Quindi una corrente discendente di ebrei di lingua Yiddish, verosimilmente portatori di quella ironia umoristica sassone, venne a fondersi con la cultura di quegli ebrei che, Centro-Meridione, avevano assunto stabile dimora prevalendo nei traffici commerciali. Traffici capaci di muovere istinti e risentimenti concorrenziali e di calamitare, giocoforza, l'uso della satira denigratoria ed inserirsi in quel giouco dell'ironia, talvolta malevola, tipica di una cultura non
dispersa con il passare dei secoli.
Una cultura che fece dei camplesi gli omologhi dei cittadini di Schilda, probabilmente segnati come gli ebrei di Campli.

Il SEGNO distintivo fu imposto nel 1215, su suggerimento di Papa Innocenzo III, dal quarto Concilio lateranense allo scopo di impedire che l'identità di abito potesse provocare errori in caso di connubio, legittimo o illegittimo, fra cristiani ed infedeli.

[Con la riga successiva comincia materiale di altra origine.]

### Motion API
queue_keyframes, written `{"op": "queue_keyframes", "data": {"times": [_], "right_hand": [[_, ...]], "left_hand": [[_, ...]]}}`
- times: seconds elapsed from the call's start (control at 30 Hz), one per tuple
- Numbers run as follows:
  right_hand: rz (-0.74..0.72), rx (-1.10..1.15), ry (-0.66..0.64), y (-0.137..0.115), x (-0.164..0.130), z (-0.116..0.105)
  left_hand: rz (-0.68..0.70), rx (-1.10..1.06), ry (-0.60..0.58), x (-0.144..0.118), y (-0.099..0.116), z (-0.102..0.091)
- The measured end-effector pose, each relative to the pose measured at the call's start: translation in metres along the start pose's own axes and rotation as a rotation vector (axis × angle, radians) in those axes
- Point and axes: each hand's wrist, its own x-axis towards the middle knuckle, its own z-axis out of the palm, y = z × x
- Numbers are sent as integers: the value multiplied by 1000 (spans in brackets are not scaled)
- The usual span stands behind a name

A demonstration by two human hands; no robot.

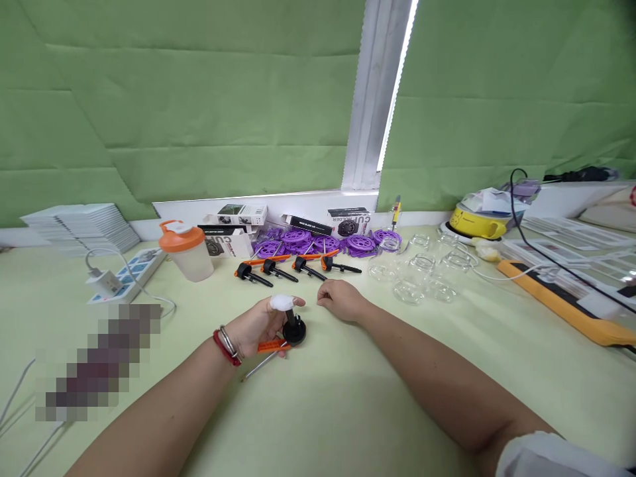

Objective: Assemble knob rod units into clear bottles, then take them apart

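While a pale green table (348,411) spreads wide, the left hand (258,326) grips a black round-based plastic clamp with orange lever (291,331), its metal rod pointing toward the person; the right hand (340,299) rests loosely curled and empty just beside it, four matching clamps (293,267) lying beyond.

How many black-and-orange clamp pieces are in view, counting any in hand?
5: four in a row before the purple discs, one in the left hand. More may be hidden.
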Motion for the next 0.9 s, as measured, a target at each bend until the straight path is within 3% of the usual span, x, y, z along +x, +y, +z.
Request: {"op": "queue_keyframes", "data": {"times": [0.17,0.33,0.43,0.53,0.67,0.9], "right_hand": [[17,99,1,-6,-6,-4],[100,827,-118,-23,-13,-9],[62,1013,-209,-36,-19,-15],[79,1081,-251,-46,-23,-18],[68,1054,-205,-50,-22,-15],[-166,957,-95,-52,-19,-5]], "left_hand": [[2,24,-4,1,-1,-1],[14,35,-28,5,-4,-4],[11,43,-90,9,-5,-8],[-20,45,-130,12,-6,-11],[-13,51,-150,14,-8,-13],[-12,70,-125,13,-6,-7]]}}
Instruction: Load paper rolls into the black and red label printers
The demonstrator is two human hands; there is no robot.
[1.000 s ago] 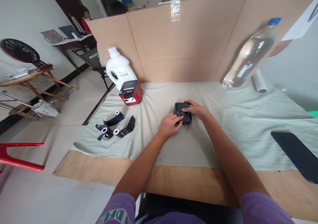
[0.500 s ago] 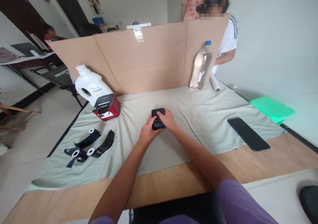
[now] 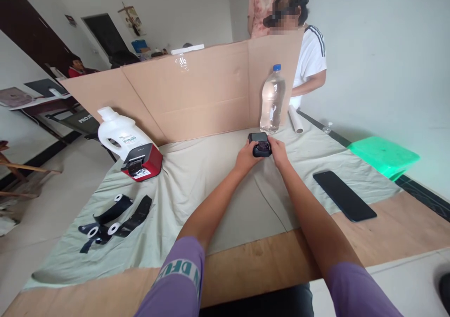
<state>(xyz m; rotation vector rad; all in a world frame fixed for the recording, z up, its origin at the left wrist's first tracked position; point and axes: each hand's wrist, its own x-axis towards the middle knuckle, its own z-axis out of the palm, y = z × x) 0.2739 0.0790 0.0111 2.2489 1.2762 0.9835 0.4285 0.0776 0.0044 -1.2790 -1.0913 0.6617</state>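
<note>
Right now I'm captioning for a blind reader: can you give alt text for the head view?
Both hands, the left hand and the right hand, grip a small black device over a pale green cloth. A water bottle stands just behind it, before a cardboard screen.

Matt, creased grey-green cloth (image 3: 218, 185) over a bare smooth wood tabletop (image 3: 267, 265); plain matt cardboard screen (image 3: 197, 92); clear glossy plastic bottle (image 3: 272, 102); glossy black phone (image 3: 343, 195); black plastic device (image 3: 260, 144), glossy-faced.
</note>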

Era, tale segno, costituito da pezzi di stoffa tagliati in forma di rotella o di palo, di colore giallo o più raramente rosso, da cucire sugli abiti. Nel napoletano, come è stato ricordato, il contrassegno pare avesse la forma della lettera greca Thau parimenti cucita sugli abiti. Vi è però chi opina che il "Thau" non designasse un contrassegno sugli abiti, ma un berretto tondo e senza visiera di colore speciale, alquanto allargato in alto. (63)
Vi erano delle deroghe o dispense temporanee ...concesse a coloro che dovevano viaggiare, specialmente se lo scopo del viaggio era di visitare per commercio altre città nel periodo delle fiere mentre, quasi ovunque, ne erano esentati gli ebrei levantini.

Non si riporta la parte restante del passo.